**Work instruction**
Every line below that holds the word "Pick" must be listed.

**Data**
━━━━
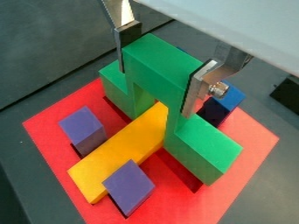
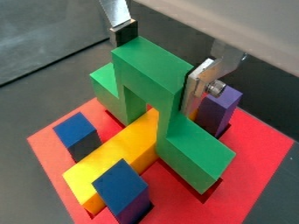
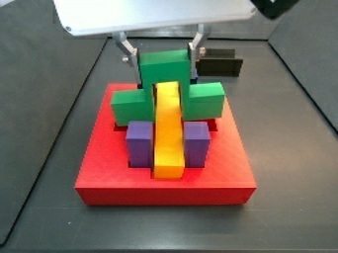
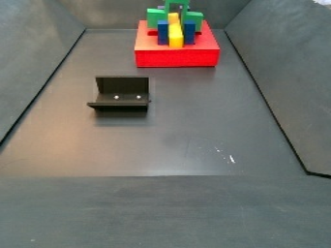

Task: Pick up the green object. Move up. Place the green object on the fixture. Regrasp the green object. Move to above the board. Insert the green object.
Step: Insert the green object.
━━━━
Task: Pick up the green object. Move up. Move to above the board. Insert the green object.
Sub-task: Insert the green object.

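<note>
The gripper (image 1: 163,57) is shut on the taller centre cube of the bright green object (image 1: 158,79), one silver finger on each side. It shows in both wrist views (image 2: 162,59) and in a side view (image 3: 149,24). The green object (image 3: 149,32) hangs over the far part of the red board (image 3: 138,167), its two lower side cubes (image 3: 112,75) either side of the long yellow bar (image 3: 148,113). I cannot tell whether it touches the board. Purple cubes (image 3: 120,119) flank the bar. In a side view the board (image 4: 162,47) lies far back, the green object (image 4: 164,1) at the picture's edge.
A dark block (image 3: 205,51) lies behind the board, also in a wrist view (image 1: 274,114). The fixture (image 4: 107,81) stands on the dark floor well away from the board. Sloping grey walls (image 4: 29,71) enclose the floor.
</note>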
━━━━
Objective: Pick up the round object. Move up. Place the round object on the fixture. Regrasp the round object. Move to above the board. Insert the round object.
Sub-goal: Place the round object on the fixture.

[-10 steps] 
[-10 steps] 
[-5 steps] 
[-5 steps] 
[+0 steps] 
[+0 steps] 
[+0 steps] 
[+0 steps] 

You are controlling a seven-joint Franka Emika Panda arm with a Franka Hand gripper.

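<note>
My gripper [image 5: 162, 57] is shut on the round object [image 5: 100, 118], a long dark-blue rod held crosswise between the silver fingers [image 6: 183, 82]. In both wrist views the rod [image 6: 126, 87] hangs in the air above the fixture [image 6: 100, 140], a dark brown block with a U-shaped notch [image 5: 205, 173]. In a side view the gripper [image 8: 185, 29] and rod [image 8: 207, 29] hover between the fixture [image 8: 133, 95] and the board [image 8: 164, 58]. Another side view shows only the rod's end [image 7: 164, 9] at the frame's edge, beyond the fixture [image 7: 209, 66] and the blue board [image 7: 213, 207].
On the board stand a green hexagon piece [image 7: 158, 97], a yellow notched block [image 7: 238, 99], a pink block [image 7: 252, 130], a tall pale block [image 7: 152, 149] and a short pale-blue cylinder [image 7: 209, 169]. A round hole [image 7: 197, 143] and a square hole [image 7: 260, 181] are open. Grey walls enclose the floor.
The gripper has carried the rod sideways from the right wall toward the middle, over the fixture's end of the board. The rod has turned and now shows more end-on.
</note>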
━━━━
**Expected answer**
Task: Pick up the green object. Move up. Place the green object on the fixture. Regrasp the green object. Move to above the board. Insert the green object.
Task: Pick up the green object. Move up. Move to above the board. Insert the green object.
Objective: Pick up the round object. Move up. Place the round object on the fixture. Regrasp the round object. Move to above the board. Insert the round object.

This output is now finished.